◆ Activity: Give the data back exactly. Leave out any images.

----

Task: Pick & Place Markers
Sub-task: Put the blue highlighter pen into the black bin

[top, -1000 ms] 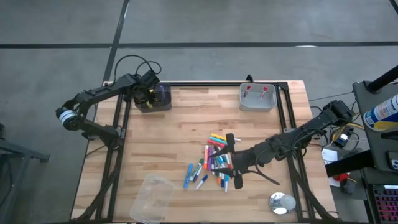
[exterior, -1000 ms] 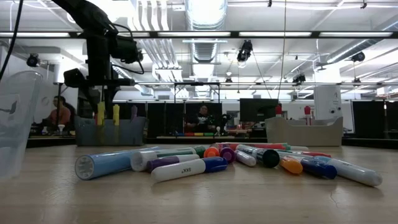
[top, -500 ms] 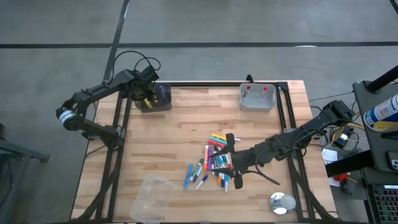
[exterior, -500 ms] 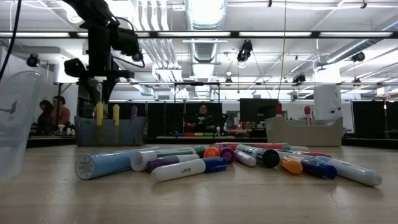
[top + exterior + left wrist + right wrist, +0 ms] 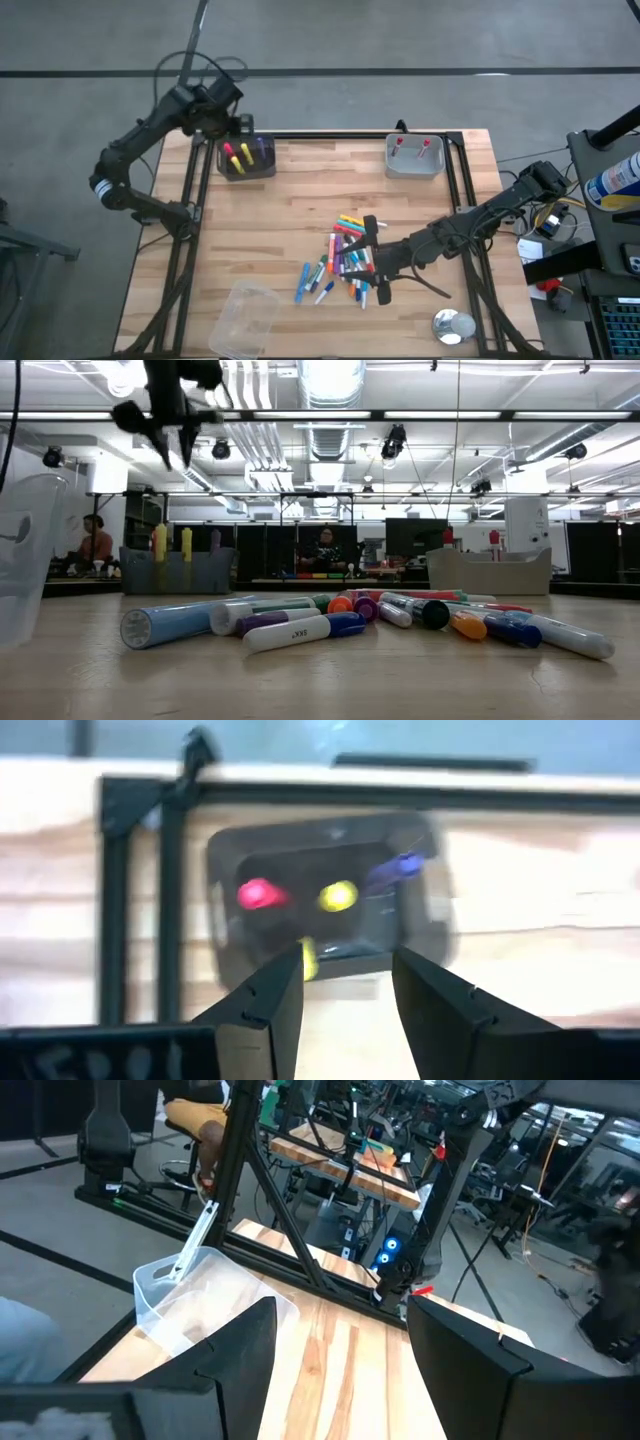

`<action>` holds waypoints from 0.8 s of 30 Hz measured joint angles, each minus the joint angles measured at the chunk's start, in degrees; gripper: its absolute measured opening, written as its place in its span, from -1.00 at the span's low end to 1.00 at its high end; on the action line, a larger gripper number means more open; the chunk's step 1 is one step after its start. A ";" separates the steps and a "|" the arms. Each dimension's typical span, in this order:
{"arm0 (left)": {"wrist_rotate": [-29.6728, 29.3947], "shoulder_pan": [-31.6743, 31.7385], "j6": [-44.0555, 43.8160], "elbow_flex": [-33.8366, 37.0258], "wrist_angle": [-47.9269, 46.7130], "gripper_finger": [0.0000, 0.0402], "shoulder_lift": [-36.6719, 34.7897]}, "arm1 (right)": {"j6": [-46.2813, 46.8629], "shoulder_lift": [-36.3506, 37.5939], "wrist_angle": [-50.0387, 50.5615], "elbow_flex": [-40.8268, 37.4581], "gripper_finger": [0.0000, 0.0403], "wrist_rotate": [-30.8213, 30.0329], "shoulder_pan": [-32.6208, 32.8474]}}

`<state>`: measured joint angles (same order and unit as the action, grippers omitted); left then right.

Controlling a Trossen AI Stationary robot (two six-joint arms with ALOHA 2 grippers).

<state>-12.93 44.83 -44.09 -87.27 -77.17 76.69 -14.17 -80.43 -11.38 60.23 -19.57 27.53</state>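
The wooden counter [image 5: 330, 190] lies under both my arms. My left hand [image 5: 222, 115] hangs high above the counter's far left corner, its two fingers [image 5: 262, 1005] parted with a clear gap and nothing between them. Directly below that hand sits the dark bin [image 5: 320, 900], just inside the black frame rail, with a pink, a yellow and a purple marker standing upright in it; a second yellow one shows at the bin's near wall, in the gap between my fingers. My right hand [image 5: 372, 258] rests low over the middle of the counter, fingers spread and gripping nothing. The loose markers [image 5: 343, 262] lie in a mixed-colour heap on the counter right under and beside that hand. A grey bin [image 5: 414, 156] with two red-tipped pens stands well beyond my right hand at the far edge. A clear plastic container [image 5: 243, 318] lies well apart, past the heap.
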 joint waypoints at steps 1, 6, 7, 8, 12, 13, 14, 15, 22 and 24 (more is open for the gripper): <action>1.09 -0.20 0.73 -1.68 -0.02 -0.27 -0.04 | 0.00 0.01 0.00 0.00 0.09 0.00 0.00; 8.83 -2.42 3.35 -6.19 -0.01 -0.27 -0.07 | 0.00 0.03 0.00 0.00 0.09 0.00 0.00; 10.72 -3.13 3.60 -6.37 -0.02 -0.27 -0.10 | 0.00 0.04 0.00 0.00 0.09 0.00 0.00; 12.26 -3.91 3.73 -6.40 -0.03 -0.27 -0.12 | 0.00 0.06 0.00 0.00 0.09 0.00 0.00; 16.52 -9.10 5.07 -5.53 0.14 -0.27 -0.13 | 0.00 0.08 0.24 0.00 0.09 0.00 0.00; 16.98 -10.63 5.04 -5.13 0.51 -0.27 -0.14 | 0.00 0.08 0.36 0.00 0.09 0.00 0.00; 17.03 -12.25 5.04 -4.81 0.94 -0.27 -0.14 | 0.00 0.08 0.43 0.00 0.09 0.00 0.00; 17.00 -14.05 5.20 -4.40 1.69 -0.27 -0.13 | 0.00 0.08 0.48 0.00 0.09 0.01 0.00; 13.28 -28.47 7.25 -0.40 13.39 -0.27 -0.14 | 0.33 -0.16 0.71 0.02 0.09 0.07 -0.02; 11.28 -32.61 8.02 1.24 18.21 -0.27 -0.14 | 0.48 -0.16 0.90 0.02 0.09 0.08 -0.02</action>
<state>-1.65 12.22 -36.07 -86.03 -58.97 76.55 -13.69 -80.60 -10.48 60.25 -19.50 27.51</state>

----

◆ Exercise answer:
Task: Pick & Place Markers
Sub-task: Put the blue highlighter pen into the black bin

[top, -1000 ms] 
[exterior, -1000 ms] 
[top, -500 ms] 
[exterior, -500 ms] 
[top + exterior + left wrist + right wrist, +0 ms] 

`<action>` holds waypoints from 0.8 s of 30 Hz measured joint angles, each minus the joint angles measured at the chunk's start, in degrees; gripper: its absolute measured opening, written as its place in its span, from -1.00 at the span's low end to 1.00 at its high end; on the action line, a larger gripper number means more open; the chunk's step 1 is one step after its start. A ";" separates the steps and a "|" the arms. Each dimension's typical span, in this order:
{"arm0 (left)": {"wrist_rotate": [-29.6728, 29.3947], "shoulder_pan": [-31.6743, 31.7385], "j6": [-44.0555, 43.8160], "elbow_flex": [-33.8366, 37.0258], "wrist_angle": [-47.9269, 46.7130], "gripper_finger": [0.0000, 0.0402], "shoulder_lift": [-36.6719, 34.7897]}, "arm1 (right)": {"j6": [-46.2813, 46.8629], "shoulder_lift": [-36.3506, 37.5939], "wrist_angle": [-50.0387, 50.5615], "elbow_flex": [-40.8268, 37.4581], "gripper_finger": [0.0000, 0.0403], "wrist_rotate": [-30.8213, 30.0329], "shoulder_pan": [-32.6208, 32.8474]}}

`<state>`: measured joint angles (same order and unit as the action, grippers omitted); left then right.

Controlling a Trossen AI Stationary robot (two six-joint arms with ALOHA 2 grippers).

<state>-12.93 44.83 -44.09 -87.27 -77.17 76.69 -14.17 -80.43 -11.38 60.23 -19.57 27.53</state>
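The wooden counter [image 5: 330, 190] lies under both my arms. My left hand [image 5: 222, 115] hangs high above the counter's far left corner, its two fingers [image 5: 262, 1005] parted with a clear gap and nothing between them. Directly below that hand sits the dark bin [image 5: 320, 900], just inside the black frame rail, with a pink, a yellow and a purple marker standing upright in it; a second yellow one shows at the bin's near wall, in the gap between my fingers. My right hand [image 5: 372, 258] rests low over the middle of the counter, fingers spread and gripping nothing. The loose markers [image 5: 343, 262] lie in a mixed-colour heap on the counter right under and beside that hand. A grey bin [image 5: 414, 156] with two red-tipped pens stands well beyond my right hand at the far edge. A clear plastic container [image 5: 243, 318] lies well apart, past the heap.
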 joint waypoints at steps 1, 6, 7, 8, 12, 13, 14, 15, 22 and 24 (more is open for the gripper): <action>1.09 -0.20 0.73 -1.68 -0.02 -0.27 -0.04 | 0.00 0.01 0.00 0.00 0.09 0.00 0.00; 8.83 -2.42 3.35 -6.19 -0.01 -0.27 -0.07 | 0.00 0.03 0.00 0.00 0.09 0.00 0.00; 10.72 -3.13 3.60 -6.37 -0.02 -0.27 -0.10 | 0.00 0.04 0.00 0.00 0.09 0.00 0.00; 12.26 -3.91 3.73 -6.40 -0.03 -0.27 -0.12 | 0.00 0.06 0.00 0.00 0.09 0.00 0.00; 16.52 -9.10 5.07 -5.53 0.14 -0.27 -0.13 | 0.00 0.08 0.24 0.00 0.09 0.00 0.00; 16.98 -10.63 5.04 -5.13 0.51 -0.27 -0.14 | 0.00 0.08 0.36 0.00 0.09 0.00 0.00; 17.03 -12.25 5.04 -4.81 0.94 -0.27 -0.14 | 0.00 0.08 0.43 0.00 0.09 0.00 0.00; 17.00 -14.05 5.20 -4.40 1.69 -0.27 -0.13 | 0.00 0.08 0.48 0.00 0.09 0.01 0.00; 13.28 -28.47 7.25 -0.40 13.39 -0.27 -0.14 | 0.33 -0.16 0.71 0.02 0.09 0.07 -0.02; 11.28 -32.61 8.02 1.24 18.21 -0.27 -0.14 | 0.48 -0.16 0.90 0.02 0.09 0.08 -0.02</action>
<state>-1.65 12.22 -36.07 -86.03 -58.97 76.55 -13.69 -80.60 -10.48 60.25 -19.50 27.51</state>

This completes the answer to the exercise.